During the second quarter of 2006, Bear Ridge recorded a reduction of its overall future income tax liability as a result of a decrease in income tax rates applied to the difference between the carrying value and income tax value of the Company's assets in future years. The recognized recovery during the quarter totaled $2,277,000.

For 2006, Bear Ridge does not expect to incur cash income tax expense on cash flows generated from operations and with recent federal budget proposals does not expect to incur capital taxes.
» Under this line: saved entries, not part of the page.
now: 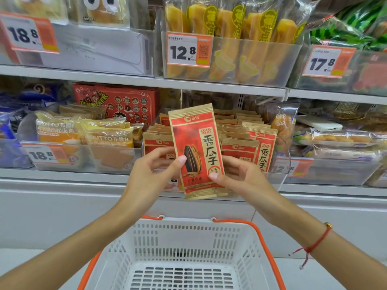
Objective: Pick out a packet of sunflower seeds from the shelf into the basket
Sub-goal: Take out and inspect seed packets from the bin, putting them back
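A red and tan packet of sunflower seeds (195, 141) stands upright in front of the shelf, held by both hands. My left hand (155, 174) pinches its left edge, thumb on the front by the seed picture. My right hand (243, 176) pinches the lower right edge, thumb on the front. Behind it, several more of the same packets (247, 143) stand in rows in a clear shelf bin. A white plastic basket (188, 237) with orange handles sits directly below the held packet, and nothing lies in it.
Bread packs (100, 135) fill the bin to the left and pastry packs (335, 139) the bin to the right. A red box (125, 103) stands behind. The upper shelf (146, 80) carries yellow snack sticks and price tags.
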Demonstrator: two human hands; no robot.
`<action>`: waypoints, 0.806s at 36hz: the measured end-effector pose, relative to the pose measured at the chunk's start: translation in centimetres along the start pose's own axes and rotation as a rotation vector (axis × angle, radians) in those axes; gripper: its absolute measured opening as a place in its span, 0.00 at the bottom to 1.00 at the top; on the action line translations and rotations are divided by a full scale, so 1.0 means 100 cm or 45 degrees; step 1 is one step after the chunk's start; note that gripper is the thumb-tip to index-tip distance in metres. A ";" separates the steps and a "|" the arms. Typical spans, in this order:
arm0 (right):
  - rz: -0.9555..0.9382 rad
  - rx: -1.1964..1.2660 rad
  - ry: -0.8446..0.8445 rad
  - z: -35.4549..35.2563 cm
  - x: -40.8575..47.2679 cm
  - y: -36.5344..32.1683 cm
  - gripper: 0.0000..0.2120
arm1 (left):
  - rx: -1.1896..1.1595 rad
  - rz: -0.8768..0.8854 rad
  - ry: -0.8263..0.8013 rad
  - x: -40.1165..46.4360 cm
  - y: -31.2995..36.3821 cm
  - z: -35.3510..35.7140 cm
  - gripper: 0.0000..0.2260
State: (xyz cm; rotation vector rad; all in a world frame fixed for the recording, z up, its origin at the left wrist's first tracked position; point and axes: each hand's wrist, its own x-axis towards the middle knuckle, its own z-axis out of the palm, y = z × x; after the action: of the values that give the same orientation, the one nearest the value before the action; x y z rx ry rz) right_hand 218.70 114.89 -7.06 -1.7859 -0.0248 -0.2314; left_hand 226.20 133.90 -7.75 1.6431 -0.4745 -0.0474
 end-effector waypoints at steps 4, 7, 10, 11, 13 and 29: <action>-0.218 -0.063 0.179 0.007 -0.002 -0.001 0.17 | 0.086 0.083 0.169 0.001 0.000 -0.002 0.19; -0.388 -0.244 0.321 0.016 -0.003 -0.001 0.19 | 0.094 0.086 0.165 -0.003 0.005 0.002 0.24; -0.542 -0.491 0.411 0.024 -0.005 0.002 0.22 | 0.132 0.099 0.135 -0.007 0.009 0.005 0.31; -0.570 -0.549 0.408 0.026 -0.006 0.004 0.23 | 0.148 0.095 0.133 -0.007 0.010 0.005 0.33; -0.589 -0.619 0.378 0.029 -0.006 0.005 0.25 | 0.146 0.060 0.113 -0.008 0.012 0.005 0.37; -0.147 -0.397 -0.030 0.019 -0.009 -0.013 0.46 | -0.072 -0.100 -0.354 -0.003 0.018 -0.008 0.21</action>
State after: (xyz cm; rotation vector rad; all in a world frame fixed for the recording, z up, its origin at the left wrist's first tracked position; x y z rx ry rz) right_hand 217.92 117.18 -6.33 -2.1007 -0.1139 -0.3102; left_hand 225.67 134.71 -5.94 1.6064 -0.6136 -0.3480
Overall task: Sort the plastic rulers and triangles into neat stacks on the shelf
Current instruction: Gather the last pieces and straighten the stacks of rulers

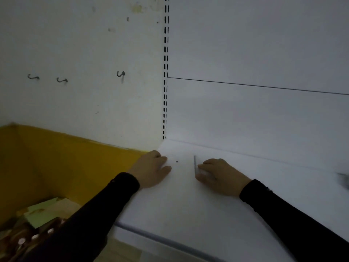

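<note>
A white shelf (198,205) runs along a white back panel, with a slotted upright (165,72) rising from the corner just beyond the left fingertips and a scuffed wall (75,53) to the left of it. Both hands lie on the shelf, in black sleeves (302,214). The left hand (151,169) rests palm down near the shelf's left end, its fingers relaxed and loosely together, holding nothing; a small dark dot (177,161) sits on the shelf just past its fingertips. The right hand (219,176) rests well apart from it, fingers curled round a clear plastic ruler (196,167), which stands on edge at the fingertips and juts past them toward the back panel. The ruler is blurred and see-through, so its markings cannot be read. Left of the left hand, behind its wrist, stands a yellow box (56,157) with greenish cards and brown items inside, too dim to name. Far to the right of the right hand, a blurred grey thing (343,179) lies on the shelf at the picture's edge.
</note>
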Demonstrator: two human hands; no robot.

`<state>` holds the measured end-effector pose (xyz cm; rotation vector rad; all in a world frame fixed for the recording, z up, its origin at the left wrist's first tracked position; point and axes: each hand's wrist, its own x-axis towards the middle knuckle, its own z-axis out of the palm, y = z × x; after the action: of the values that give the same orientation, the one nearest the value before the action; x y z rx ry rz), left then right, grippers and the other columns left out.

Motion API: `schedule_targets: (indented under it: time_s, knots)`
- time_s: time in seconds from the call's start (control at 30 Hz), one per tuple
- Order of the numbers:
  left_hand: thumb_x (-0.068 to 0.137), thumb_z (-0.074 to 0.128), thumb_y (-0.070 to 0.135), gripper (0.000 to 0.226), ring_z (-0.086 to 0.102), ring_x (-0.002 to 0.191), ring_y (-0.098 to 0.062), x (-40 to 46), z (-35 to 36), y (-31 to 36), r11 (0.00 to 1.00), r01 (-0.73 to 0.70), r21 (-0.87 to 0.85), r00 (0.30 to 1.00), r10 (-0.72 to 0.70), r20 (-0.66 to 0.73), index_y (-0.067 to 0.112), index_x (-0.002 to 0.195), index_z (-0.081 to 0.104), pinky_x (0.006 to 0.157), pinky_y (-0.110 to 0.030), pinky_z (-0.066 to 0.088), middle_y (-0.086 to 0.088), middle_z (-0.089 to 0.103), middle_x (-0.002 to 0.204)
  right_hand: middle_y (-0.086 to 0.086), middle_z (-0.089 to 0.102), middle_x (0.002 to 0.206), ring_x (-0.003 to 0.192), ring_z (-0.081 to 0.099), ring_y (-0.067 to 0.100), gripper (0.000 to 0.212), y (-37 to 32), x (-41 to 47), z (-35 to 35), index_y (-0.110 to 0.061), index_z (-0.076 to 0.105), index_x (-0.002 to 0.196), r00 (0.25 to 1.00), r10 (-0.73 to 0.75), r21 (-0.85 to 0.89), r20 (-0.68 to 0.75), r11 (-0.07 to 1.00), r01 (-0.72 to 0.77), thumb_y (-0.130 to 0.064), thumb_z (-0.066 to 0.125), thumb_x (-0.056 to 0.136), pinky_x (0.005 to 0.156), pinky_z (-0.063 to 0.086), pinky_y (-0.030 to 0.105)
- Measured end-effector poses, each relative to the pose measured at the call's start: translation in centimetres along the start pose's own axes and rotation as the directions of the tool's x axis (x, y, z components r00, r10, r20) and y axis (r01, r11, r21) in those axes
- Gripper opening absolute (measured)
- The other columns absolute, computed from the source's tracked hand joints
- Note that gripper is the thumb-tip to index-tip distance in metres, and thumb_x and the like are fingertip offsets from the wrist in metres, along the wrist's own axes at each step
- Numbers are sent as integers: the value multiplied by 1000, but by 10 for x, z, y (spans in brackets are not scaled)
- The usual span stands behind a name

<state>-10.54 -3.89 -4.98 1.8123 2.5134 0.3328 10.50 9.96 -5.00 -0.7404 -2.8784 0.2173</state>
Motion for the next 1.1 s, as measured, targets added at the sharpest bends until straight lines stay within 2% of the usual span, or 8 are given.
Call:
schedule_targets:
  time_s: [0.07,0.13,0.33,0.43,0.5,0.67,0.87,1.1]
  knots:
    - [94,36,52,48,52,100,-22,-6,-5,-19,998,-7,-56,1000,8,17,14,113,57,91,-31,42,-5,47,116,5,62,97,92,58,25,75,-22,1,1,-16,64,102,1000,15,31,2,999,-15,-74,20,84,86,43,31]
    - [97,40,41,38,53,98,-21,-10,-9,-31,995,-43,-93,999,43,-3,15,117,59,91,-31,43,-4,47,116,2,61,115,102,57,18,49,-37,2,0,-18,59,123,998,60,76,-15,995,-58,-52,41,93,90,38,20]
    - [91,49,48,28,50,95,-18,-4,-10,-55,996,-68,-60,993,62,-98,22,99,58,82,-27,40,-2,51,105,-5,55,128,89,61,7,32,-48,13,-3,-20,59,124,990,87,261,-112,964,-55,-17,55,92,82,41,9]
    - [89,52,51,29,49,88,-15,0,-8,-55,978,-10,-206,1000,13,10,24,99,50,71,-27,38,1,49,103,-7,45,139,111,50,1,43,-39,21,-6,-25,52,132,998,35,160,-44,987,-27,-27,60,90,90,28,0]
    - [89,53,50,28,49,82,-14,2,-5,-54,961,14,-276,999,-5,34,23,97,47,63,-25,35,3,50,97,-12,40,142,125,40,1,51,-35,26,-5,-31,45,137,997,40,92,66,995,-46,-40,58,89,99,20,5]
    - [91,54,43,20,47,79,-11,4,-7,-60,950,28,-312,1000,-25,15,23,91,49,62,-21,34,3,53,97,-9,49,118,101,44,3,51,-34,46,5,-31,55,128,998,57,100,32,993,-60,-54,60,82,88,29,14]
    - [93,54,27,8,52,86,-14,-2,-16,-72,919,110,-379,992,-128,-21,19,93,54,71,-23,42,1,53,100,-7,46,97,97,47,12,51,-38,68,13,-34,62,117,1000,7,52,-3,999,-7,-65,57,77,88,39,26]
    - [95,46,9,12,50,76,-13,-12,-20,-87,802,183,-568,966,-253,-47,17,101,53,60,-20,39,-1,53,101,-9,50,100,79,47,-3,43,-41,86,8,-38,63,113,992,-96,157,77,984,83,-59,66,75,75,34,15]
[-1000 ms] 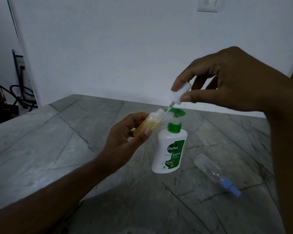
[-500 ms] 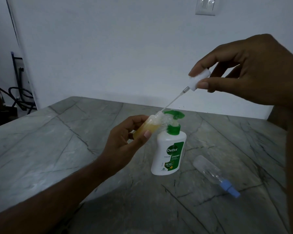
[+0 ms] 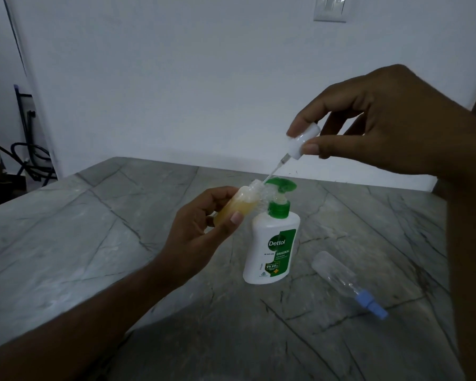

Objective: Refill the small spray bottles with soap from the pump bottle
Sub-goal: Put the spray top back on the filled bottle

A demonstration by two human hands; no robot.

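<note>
My left hand (image 3: 201, 232) grips a small clear spray bottle (image 3: 242, 203) partly filled with yellowish soap, tilted with its open neck beside the pump spout. My right hand (image 3: 374, 127) pinches the bottle's white spray cap (image 3: 302, 141) up and to the right; the cap's thin dip tube (image 3: 272, 173) slants down, its lower end at the bottle's mouth. The white pump bottle (image 3: 272, 248) with a green pump head stands upright on the grey marble table (image 3: 94, 243). A second small spray bottle (image 3: 341, 279), clear with a blue cap, lies on its side to the right.
A white wall rises behind the table, with a light switch plate (image 3: 330, 8) high up. Dark cables and a stand (image 3: 30, 155) sit on the floor at the far left, beyond the table's left edge.
My right hand has lifted the white cap up and to the right, drawing the dip tube almost fully from the bottle. The left hand and the bottle have stayed nearly still.
</note>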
As the result of various flow-through share offerings completed by Bear Ridge during 2005, the Company renounced to subscribers $17.2 million in qualifying expenditures related to flow through arrangements during February 2006. As at March 31, 2006, Bear Ridge had incurred all eligible expenditures under the flow through agreements.

CASH FLOW AND NET INCOME

Cash flow from operations totaled $7.0 million for the three months ended June 30, 2006 or $0.15 basic cash flow per share compared to cash flow of $7.0 million or $0.16 basic cash flow per share from the first quarter of 2006. Cash flow was positively impacted in the second quarter by hedging gains of approximately $1.5 million and royalty recoveries of approximately $0.5 million. These items helped offset lower production due to tie-in delays, access to service rigs and approximately 350 boe per day of shut-in production in the quarter. On a per share basis, cash flow decreased as a result of new shares issued by way of a flow through financing completed in May.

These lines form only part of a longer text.